*REQUIRED ACTION*: Pull every line with "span" from the entries below.

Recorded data
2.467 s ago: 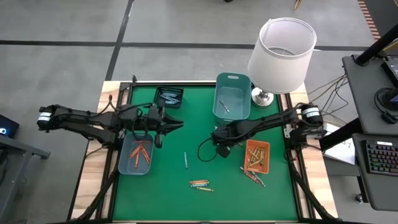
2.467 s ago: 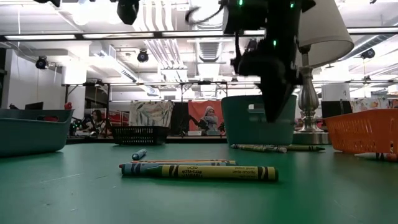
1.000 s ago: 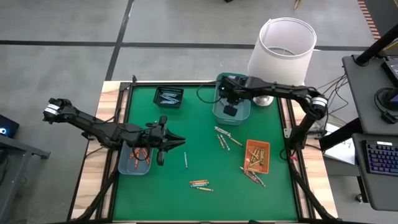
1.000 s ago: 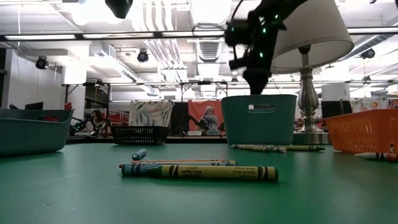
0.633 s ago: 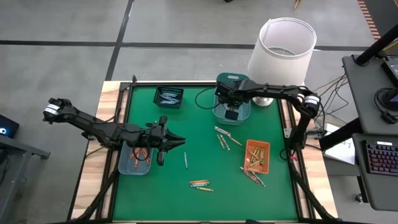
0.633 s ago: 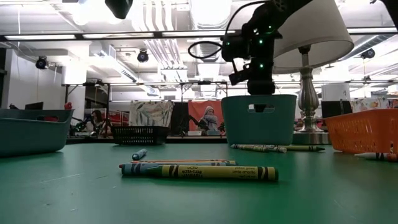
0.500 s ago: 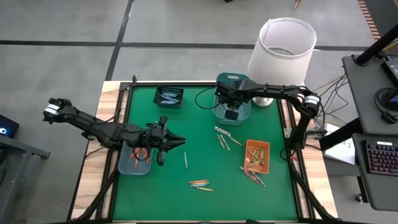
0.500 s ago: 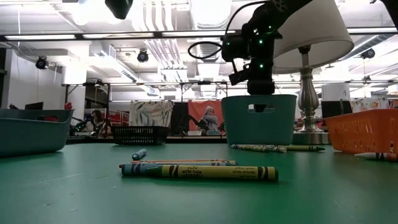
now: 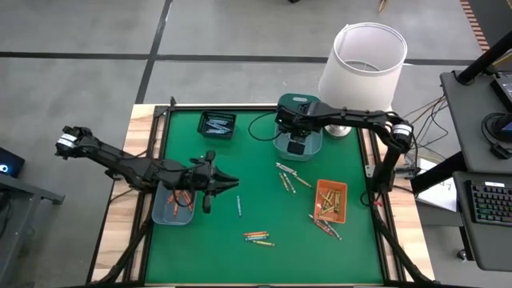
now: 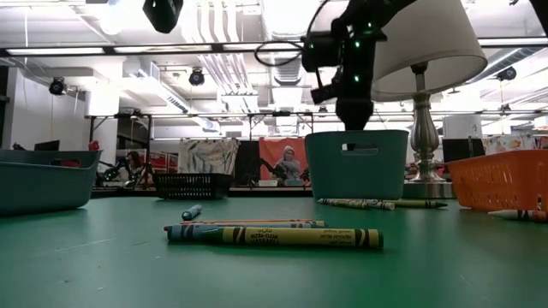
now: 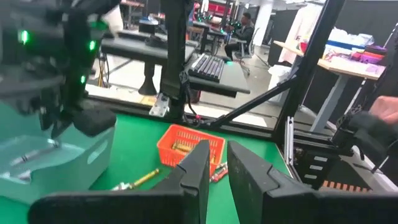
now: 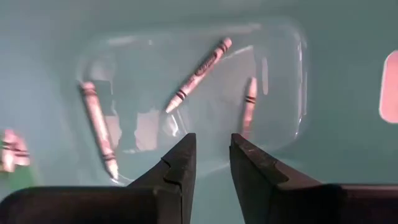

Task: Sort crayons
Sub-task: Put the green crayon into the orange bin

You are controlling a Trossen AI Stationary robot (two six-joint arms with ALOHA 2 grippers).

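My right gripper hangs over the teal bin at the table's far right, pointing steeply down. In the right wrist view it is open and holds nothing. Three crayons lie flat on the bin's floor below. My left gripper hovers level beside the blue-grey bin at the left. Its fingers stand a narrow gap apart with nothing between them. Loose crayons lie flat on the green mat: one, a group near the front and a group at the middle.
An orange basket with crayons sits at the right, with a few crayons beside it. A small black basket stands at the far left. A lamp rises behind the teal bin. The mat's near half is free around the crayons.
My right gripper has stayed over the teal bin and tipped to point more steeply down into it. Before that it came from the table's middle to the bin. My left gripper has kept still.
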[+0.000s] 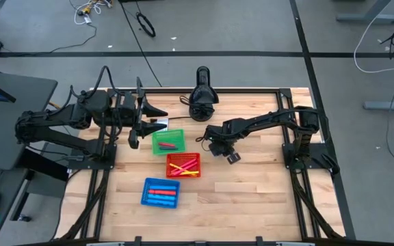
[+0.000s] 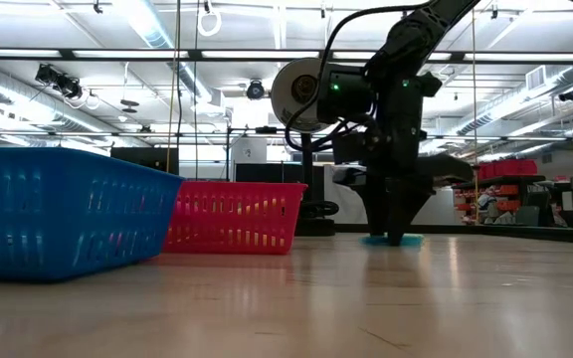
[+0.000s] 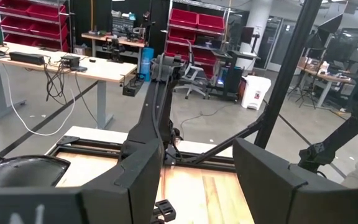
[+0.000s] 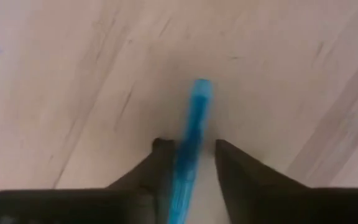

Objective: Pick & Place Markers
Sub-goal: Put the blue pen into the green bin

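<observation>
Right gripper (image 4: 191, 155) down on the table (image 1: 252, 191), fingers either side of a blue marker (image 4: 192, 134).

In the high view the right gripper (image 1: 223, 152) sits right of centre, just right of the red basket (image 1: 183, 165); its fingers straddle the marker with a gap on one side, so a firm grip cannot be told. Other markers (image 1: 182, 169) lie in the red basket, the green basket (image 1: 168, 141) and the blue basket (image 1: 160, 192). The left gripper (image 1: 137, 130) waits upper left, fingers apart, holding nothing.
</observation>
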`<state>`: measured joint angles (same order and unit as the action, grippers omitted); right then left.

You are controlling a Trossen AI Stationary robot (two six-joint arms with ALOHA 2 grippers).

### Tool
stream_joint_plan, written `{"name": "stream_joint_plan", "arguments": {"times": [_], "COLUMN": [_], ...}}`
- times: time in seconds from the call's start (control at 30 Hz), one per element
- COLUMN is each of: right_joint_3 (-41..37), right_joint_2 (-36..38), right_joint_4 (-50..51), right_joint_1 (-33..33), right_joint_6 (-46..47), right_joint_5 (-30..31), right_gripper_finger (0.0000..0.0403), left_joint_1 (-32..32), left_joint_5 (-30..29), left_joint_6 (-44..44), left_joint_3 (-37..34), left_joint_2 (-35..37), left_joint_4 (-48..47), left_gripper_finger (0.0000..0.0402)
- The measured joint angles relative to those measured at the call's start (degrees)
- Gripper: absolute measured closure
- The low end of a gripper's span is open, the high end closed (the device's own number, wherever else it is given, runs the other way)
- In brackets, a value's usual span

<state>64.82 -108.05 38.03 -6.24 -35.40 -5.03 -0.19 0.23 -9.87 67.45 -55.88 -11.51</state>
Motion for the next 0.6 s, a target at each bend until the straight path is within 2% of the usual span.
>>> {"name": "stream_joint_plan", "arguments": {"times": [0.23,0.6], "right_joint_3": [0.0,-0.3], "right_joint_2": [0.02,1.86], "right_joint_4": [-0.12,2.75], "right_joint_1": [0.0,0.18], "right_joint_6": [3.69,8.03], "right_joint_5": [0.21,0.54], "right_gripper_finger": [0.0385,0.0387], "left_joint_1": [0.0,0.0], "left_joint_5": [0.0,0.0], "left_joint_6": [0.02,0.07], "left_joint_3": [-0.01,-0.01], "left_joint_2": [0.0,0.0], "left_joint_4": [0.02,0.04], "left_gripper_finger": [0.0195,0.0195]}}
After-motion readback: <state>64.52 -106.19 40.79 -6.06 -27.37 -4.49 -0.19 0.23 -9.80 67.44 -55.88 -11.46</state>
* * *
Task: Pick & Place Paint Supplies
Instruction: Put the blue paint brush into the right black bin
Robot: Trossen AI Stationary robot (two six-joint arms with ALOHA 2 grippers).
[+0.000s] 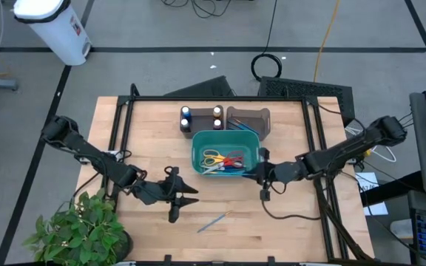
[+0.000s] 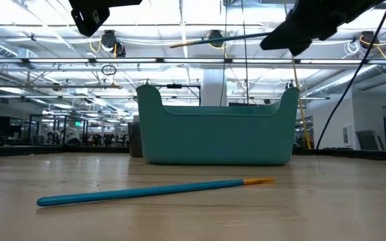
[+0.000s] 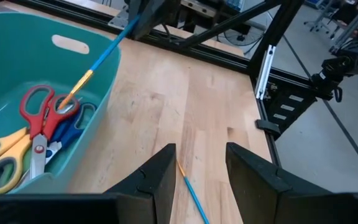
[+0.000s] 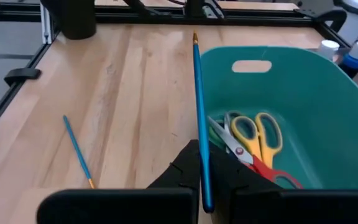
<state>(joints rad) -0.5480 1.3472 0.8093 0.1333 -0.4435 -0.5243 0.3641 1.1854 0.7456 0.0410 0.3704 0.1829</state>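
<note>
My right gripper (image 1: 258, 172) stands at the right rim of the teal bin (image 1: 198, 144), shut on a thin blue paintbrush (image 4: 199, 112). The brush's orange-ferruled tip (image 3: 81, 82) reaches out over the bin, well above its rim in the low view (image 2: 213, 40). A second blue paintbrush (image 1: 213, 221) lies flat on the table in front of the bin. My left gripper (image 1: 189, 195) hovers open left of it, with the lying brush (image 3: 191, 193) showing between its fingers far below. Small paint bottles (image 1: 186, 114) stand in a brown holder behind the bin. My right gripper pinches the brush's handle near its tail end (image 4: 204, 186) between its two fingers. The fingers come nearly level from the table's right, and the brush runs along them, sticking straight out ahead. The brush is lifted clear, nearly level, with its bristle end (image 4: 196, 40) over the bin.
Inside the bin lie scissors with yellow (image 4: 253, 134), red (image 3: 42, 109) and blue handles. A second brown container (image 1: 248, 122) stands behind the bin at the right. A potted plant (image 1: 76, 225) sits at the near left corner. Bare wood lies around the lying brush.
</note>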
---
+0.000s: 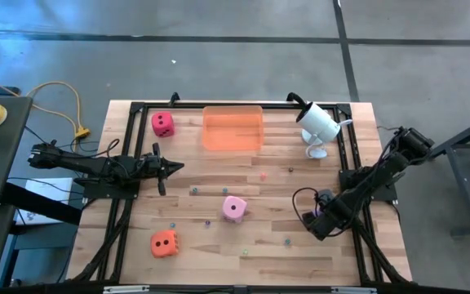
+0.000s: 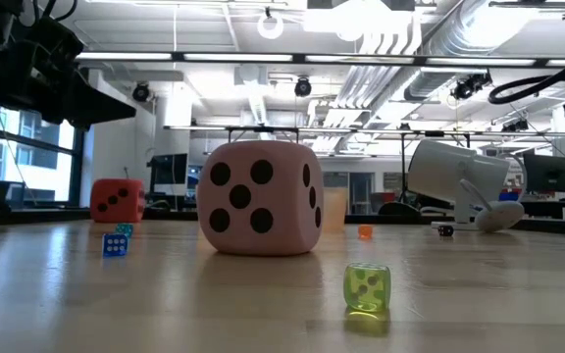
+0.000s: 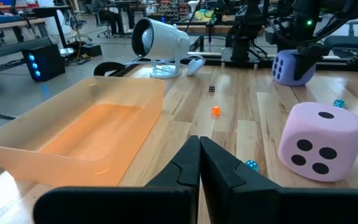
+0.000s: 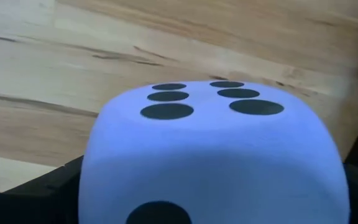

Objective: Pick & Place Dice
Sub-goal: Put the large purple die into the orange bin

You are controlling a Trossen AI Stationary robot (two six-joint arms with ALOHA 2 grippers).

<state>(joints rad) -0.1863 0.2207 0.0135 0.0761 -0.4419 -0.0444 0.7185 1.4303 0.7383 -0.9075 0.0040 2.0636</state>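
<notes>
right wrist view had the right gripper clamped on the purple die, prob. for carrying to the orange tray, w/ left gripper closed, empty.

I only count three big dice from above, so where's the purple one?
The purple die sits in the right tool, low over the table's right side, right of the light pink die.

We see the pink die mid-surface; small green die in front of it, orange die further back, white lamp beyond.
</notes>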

*RESPONSE TO THE TASK*:
- The low end of a gripper's span is open, the high end closed (the device's own number, wherever else it is given, runs the other way)
- In brackets, a value's usual span
Motion for the next 0.6 s, a target at each bend until the straight path is within 2% of the usual span.

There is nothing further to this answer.